Friday, May 27, 2011

 

27-7 Media Has Not Helped US Move Towards More Mature Democracy

I thought Rachel Cooke in the Observer made some good points about the current state of the media. Our high pressure, constantly alert media has not really brought democracy any real benefits so far. Rather, it seems to have induced an oddly volatile tendency to over-react. So someone floats a worthy idea but on a controversial subject and a huge roar goes up, with the media seeking out protest from every conceivable quarter. Ken Clarke's comments on rape are a good example. What he said, admittedly a little clumsily, was not really controversial, I think he was genuinely trying to start a conversation leading to the overhaul of a penal system which expensively fuels its own problems.

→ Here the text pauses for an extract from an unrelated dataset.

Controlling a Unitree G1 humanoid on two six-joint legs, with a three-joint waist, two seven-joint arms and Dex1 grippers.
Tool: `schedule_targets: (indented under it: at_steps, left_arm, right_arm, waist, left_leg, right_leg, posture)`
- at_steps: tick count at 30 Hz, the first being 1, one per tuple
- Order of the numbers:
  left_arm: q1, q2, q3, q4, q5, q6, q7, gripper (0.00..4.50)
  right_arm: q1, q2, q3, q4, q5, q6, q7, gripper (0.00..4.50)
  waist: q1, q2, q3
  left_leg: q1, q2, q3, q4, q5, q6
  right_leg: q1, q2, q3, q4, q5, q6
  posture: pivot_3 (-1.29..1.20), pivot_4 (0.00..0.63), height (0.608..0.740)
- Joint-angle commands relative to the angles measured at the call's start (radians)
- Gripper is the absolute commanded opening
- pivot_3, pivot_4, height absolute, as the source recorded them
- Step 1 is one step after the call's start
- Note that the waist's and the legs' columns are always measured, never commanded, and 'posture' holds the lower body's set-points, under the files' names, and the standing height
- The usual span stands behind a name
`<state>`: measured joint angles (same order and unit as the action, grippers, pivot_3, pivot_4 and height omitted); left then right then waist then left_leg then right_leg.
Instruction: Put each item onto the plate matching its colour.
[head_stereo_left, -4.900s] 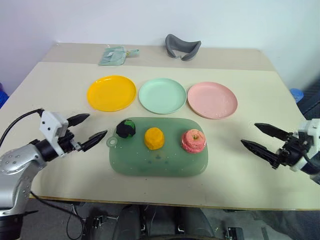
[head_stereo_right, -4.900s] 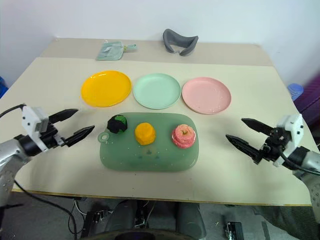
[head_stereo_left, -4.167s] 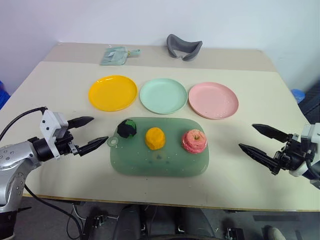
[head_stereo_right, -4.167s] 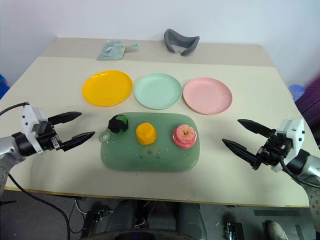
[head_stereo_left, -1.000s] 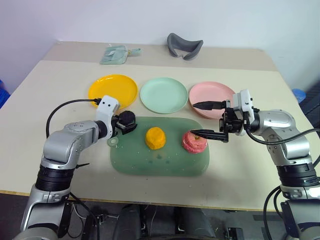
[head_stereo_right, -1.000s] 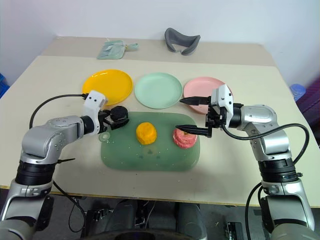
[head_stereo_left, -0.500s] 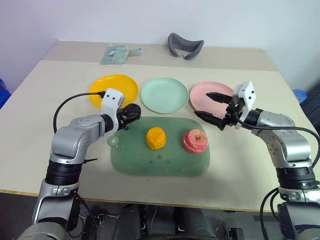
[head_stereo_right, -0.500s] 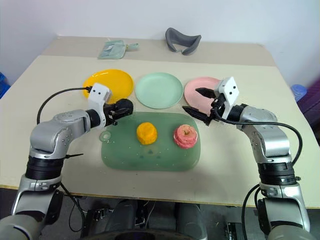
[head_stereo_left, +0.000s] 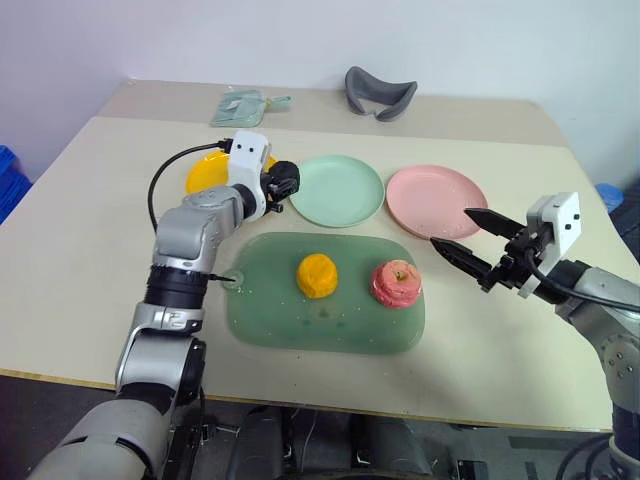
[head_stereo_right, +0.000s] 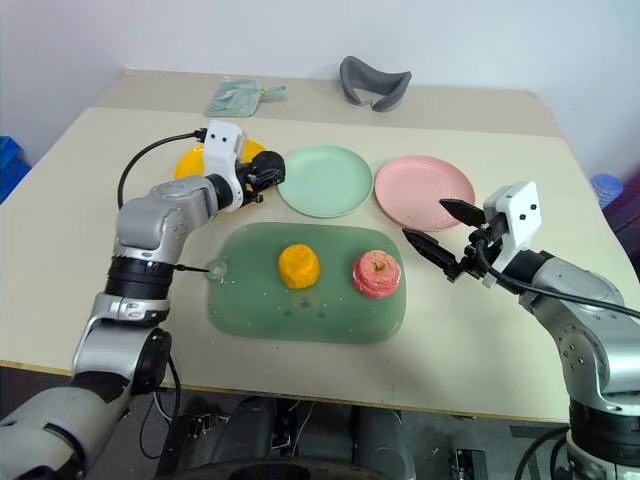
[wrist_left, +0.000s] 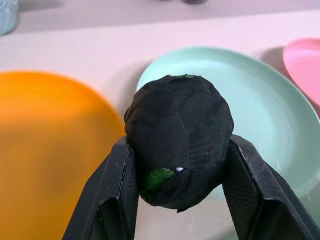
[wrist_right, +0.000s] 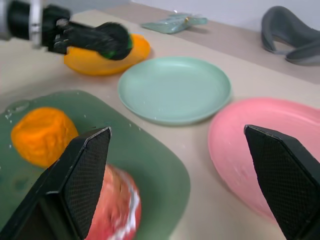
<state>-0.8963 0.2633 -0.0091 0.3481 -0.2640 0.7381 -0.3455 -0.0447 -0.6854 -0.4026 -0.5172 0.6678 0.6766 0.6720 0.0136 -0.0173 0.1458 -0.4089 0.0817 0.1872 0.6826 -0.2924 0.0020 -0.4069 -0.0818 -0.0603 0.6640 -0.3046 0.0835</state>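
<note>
- Since a second ago the dark green-black lump (wrist_left: 178, 153) is off the green mat (head_stereo_left: 322, 318) and up in the air, between the yellow-orange plate (head_stereo_left: 204, 176) and the mint green plate (head_stereo_left: 337, 190), right by the mint plate's near-left rim.
- Left gripper (head_stereo_left: 281, 182) is clamped on that lump, one black finger (wrist_left: 111, 200) pressed on each side of it; a second ago it was down at the mat's left end.
- Orange-yellow ridged lump (head_stereo_left: 317, 276) hasn't budged, sitting about mid-mat.
- Pink-red apple (head_stereo_left: 396, 284) is just to the right of it on the mat, stem up, same spot as before.
- Right gripper (head_stereo_left: 466, 235) has pulled back off the apple and now hangs over bare table to the right of the mat, below the pink plate (head_stereo_left: 431, 200). Its fingers are spread wide with nothing between them.
- All three plates sit in a row behind the mat, with nothing on them yet.
- Past the plates there's a grey curved thing (head_stereo_left: 379, 95) and a pale green packet (head_stereo_left: 242, 106) at the far side of the table (head_stereo_left: 90, 240).
</note>
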Motion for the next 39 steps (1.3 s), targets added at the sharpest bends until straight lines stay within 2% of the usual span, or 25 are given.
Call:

The result was a huge tsunami of condemnation from feminists, liberal pressure groups and, with The Sun to the fore, the hang em and flog em right-wing law and order brigade, Sir Herbert Gusset et.al. as Private Eye would characterise it. As Cooke asks:

Where did this new taste for taking offence come from? How is it that we have grown to like it so much that we're willing deliberately to misunderstand the Ken Clarkes of this world the better to give ourselves the opportunity to huff and to puff and to ring Nicky Campbell? I'm damned if I know.

The result, of course, is that new ideas tend to be dropped and new ones not even raised by thoughtful politicians, for fear of the collateral damage. It's precisely the wrong atmosphere in which to float new ideas. Maybe it's because the print media are in decline and seek out controversy to boost flagging sales? Almost certainly that's a factor but such spikes in sales I suspect will only prove a temporary blip in the downward trajectory. The new media however, just seem to be obsessed with anything which has a sniff of sensation about it, the better to fill up cyberspace with protesting posts and tweets. One is led, inescapably, to the conclusion that bloggers and twitterers just need to get a proper life.